▶ **WORK ORDER**
Which lines hold the word "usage"? Copy each of them from the material.

RECORDS SHOWN below:

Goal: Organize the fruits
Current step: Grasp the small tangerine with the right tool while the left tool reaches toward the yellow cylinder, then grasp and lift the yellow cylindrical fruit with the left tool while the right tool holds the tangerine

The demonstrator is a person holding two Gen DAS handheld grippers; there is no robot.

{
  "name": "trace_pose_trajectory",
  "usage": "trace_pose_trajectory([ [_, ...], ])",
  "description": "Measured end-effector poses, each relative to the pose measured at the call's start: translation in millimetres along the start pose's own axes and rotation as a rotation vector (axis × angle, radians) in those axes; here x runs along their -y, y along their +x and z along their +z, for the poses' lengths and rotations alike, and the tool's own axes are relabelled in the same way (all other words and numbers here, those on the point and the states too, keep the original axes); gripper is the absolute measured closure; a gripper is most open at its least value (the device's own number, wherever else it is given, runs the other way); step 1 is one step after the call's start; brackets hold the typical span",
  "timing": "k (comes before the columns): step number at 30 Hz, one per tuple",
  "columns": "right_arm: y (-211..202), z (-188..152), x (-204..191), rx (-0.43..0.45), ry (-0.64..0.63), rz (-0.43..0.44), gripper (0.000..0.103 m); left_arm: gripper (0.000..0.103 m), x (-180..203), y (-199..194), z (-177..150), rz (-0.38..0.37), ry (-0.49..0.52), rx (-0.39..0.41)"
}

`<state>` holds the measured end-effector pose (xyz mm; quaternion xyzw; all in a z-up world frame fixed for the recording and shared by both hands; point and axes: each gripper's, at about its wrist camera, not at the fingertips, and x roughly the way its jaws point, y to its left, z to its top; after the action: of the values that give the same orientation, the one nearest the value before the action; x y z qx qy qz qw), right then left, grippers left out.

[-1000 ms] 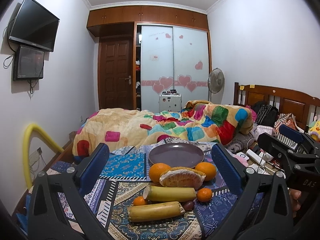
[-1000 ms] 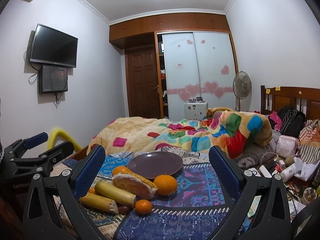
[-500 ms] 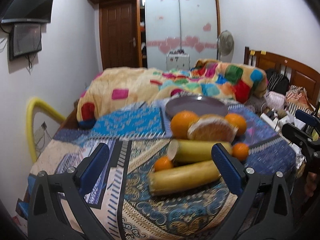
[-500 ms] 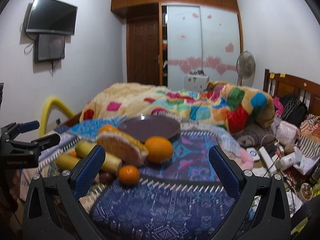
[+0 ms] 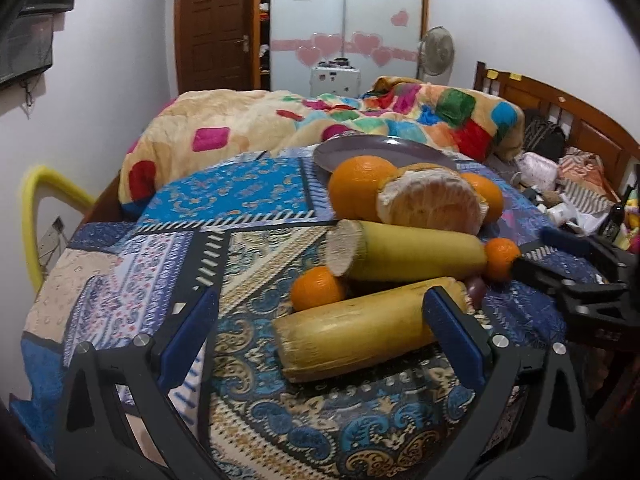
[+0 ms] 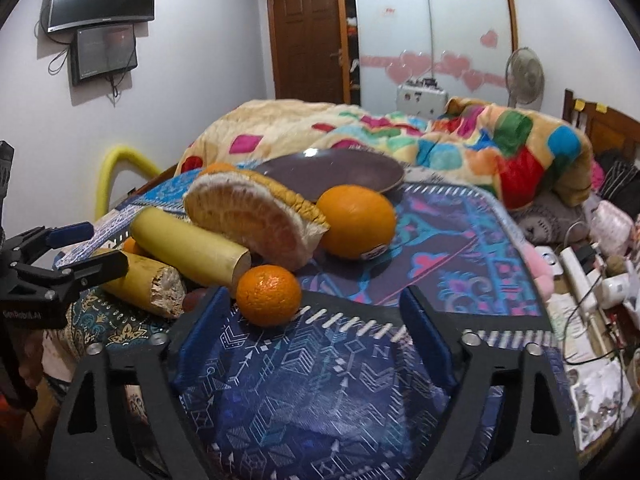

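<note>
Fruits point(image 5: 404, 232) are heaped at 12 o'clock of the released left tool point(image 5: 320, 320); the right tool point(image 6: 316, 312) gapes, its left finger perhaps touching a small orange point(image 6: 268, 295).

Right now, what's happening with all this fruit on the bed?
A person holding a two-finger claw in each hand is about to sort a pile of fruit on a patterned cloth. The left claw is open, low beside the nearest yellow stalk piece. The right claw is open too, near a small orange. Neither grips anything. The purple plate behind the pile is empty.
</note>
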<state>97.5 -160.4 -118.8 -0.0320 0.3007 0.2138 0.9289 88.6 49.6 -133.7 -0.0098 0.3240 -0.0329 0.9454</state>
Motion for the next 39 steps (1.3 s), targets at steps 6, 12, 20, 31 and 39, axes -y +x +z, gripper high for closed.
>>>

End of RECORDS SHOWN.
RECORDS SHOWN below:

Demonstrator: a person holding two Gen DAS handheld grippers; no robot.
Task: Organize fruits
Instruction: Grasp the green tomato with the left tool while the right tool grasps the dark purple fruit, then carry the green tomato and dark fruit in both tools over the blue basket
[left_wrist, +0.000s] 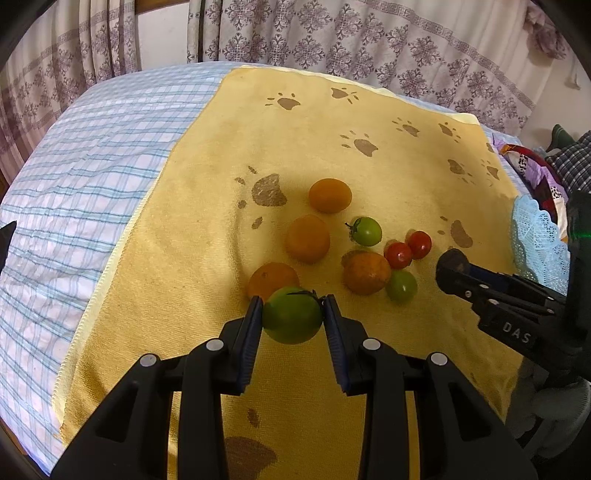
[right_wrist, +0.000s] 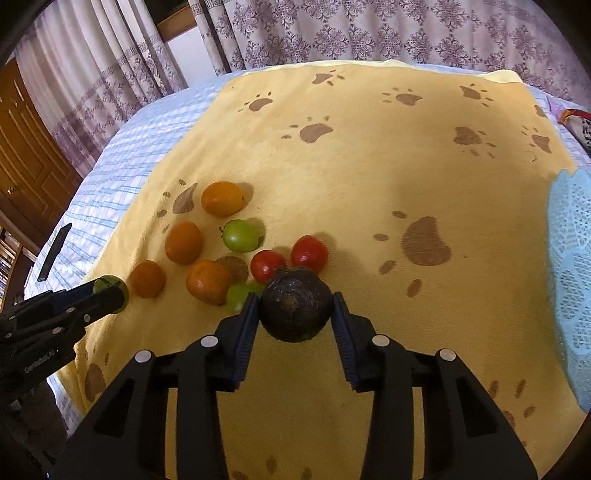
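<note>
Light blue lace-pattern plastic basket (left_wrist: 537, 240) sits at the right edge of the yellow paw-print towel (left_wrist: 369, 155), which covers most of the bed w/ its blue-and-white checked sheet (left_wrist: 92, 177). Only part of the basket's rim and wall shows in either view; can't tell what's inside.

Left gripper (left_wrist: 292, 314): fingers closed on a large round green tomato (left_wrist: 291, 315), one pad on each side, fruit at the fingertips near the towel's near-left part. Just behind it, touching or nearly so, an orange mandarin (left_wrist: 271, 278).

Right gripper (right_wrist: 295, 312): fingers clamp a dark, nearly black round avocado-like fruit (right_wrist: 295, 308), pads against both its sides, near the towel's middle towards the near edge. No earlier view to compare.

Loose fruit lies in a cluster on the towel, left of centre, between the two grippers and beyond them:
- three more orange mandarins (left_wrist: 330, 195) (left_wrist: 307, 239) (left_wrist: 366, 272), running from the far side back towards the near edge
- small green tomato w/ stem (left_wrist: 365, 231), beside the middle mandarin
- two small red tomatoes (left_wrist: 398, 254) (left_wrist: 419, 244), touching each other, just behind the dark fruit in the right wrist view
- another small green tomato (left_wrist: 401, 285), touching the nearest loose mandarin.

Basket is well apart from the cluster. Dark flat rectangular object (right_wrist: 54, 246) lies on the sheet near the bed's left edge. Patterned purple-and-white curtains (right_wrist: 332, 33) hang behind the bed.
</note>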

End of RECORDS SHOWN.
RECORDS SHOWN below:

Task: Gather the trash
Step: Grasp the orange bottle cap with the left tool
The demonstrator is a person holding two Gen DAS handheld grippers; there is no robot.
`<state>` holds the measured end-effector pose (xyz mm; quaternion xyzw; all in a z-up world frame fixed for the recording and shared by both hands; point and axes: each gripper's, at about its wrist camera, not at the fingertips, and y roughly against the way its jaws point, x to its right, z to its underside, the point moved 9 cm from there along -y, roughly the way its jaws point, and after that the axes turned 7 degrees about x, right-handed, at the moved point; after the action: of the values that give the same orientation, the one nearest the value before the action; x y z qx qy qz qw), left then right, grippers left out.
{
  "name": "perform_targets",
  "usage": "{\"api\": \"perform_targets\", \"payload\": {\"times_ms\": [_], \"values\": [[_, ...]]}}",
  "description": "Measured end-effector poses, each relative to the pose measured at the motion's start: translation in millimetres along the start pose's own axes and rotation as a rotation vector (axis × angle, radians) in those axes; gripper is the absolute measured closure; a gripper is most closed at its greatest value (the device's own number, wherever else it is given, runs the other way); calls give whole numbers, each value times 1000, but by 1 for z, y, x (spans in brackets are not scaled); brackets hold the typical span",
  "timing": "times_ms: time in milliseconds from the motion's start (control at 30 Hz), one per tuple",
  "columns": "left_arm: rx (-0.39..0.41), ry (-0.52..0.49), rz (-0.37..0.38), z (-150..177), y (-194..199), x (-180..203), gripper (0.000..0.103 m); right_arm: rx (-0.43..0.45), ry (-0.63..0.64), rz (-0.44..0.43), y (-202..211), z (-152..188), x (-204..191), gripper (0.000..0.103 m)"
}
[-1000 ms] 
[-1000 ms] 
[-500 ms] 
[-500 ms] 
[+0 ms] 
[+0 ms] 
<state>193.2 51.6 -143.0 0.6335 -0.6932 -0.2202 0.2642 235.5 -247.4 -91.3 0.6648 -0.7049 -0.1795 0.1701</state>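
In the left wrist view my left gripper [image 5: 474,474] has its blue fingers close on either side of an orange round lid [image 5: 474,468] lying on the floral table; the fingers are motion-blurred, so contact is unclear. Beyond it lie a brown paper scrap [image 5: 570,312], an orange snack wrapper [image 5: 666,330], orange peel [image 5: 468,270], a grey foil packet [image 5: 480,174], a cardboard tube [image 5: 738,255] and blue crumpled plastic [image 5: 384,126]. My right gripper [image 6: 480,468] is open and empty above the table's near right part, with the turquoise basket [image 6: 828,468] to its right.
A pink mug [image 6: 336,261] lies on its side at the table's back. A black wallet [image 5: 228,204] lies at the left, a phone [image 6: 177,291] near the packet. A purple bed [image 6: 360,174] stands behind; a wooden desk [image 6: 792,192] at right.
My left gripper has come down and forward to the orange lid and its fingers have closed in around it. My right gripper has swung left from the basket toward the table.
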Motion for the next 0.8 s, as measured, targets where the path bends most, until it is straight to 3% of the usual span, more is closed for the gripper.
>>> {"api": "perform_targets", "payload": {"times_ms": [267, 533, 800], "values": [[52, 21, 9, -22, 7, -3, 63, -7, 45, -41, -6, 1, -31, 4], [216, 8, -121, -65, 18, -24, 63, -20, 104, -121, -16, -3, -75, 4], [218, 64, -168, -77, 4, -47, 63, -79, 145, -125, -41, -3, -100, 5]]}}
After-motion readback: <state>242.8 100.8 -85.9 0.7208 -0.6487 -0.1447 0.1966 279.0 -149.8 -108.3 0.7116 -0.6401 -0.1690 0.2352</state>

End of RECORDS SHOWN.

▶ **EXERCISE RESPONSE**
  "usage": "trace_pose_trajectory([ [_, ...], ])",
  "usage": "{\"api\": \"perform_targets\", \"payload\": {\"times_ms\": [_], \"values\": [[_, ...]]}}",

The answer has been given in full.